Si trascorrevano principalmente al mare, ma non si escludevano sortite in campagna o in montagna.
La mattina partivamo alle sette alla volta di Vietri sul Mare, un ameno paese alle porte della Costiera amalfitana, noto in tutto il mondo per la ceramica e per la sua marina, che distava una decina di chilometri da casa nostra.

All’epoca avevamo una Fiat 600 azzurra ed io durante il tragitto, dal momento che non era ancora nato mio fratello, potevo godere di tutto lo spazio possibile del sedile posteriore, ora distendendomi per sonnecchiare ancora un po’ ora osservando la strada piena di cartelloni pubblicitari che mi divertivo a leggere con sommo stupore dei miei genitori. Non frequentavo ancora le elementari e all’asilo dalle suore ci andavo poco, a causa delle frequenti tonsilliti, e controvoglia per la profonda malinconia che mi infondevano quelle sale austere e il giardino solitario.

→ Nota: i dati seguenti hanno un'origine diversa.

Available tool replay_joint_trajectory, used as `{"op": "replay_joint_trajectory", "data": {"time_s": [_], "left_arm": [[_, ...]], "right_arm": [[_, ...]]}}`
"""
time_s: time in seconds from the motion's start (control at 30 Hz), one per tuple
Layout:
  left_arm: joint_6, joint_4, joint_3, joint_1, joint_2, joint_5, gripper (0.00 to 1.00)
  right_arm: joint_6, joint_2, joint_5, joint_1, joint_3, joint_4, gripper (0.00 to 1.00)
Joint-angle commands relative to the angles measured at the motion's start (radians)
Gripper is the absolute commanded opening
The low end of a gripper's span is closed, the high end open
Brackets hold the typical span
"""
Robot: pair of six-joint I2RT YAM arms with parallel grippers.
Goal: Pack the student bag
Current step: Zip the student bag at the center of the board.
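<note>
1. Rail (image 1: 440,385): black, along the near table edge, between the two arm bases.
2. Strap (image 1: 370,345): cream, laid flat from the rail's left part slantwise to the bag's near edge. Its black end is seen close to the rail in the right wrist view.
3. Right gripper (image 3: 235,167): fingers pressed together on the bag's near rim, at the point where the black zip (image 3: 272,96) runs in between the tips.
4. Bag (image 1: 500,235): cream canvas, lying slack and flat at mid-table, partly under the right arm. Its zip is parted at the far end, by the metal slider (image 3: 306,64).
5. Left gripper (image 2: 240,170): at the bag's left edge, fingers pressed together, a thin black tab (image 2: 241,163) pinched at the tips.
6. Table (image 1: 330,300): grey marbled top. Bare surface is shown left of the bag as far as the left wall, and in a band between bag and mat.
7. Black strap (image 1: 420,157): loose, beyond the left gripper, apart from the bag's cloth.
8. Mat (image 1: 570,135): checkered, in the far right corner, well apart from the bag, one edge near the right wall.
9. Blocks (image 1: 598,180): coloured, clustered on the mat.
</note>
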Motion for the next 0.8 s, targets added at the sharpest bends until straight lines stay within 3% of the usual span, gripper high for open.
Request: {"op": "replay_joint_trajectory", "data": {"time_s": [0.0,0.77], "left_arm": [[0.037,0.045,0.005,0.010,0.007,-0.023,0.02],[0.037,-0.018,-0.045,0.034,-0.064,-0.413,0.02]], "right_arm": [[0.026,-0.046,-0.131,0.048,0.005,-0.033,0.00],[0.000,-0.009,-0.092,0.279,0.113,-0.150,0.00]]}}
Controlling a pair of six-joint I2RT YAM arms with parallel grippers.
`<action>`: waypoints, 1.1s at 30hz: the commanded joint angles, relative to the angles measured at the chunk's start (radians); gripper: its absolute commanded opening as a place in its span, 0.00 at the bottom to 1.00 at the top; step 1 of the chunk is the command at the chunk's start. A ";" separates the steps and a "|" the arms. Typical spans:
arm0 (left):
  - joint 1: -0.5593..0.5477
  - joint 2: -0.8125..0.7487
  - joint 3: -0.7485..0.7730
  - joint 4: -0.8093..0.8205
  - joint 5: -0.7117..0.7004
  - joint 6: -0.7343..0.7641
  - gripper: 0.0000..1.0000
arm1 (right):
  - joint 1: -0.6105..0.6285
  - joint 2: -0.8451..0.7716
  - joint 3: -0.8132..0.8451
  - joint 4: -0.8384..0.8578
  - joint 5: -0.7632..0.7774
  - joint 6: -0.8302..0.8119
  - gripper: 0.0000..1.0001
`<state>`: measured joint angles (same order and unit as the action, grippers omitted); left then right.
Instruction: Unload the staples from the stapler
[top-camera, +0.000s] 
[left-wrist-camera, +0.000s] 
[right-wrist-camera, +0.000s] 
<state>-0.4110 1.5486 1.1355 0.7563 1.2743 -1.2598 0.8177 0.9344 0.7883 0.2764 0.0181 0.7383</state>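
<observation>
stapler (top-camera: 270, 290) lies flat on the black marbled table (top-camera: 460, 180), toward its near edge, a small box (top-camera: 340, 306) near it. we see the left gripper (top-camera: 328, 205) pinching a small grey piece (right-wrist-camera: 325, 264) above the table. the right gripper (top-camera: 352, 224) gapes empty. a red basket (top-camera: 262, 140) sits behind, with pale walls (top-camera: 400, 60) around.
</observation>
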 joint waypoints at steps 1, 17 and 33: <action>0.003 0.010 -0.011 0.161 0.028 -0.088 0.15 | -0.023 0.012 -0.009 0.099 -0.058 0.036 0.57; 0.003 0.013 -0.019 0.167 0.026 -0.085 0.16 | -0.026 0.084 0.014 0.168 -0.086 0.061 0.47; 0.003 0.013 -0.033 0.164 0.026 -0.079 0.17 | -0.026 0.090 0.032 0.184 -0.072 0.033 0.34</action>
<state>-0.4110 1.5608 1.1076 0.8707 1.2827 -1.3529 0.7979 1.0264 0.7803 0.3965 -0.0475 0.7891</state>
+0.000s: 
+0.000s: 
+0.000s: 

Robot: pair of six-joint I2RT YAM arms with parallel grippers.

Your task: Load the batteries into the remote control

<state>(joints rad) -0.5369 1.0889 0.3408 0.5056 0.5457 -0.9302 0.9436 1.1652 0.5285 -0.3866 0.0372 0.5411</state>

Allora il clima d’estate era ancora mite e le giornate non erano torride come adesso, talvolta al mattino indossavo un golfino di filo sul prendisole prima di arrivare al mare. Ero sempre molto eccitata al pensiero che avrei ritrovato i miei compagni dell’anno passato. Quando da lontano scorgevo la cupola maiolicata del Duomo di Vietri, era fatta! C’eravamo quasi.

Bisognava soltanto percorrere la strada che dalla piazza, piena di caratteristici negozi di ceramica, rappresentati emblematicamente dal famoso ciucciariello verde, scendeva giù per la Marina e portava ai lidi.

Il Lido Azzurro si trovava alla sinistra della lunga spiaggia, con i suoi numerosi stabilimenti balneari, separata a metà da un fiumicello che sboccava direttamente a mare.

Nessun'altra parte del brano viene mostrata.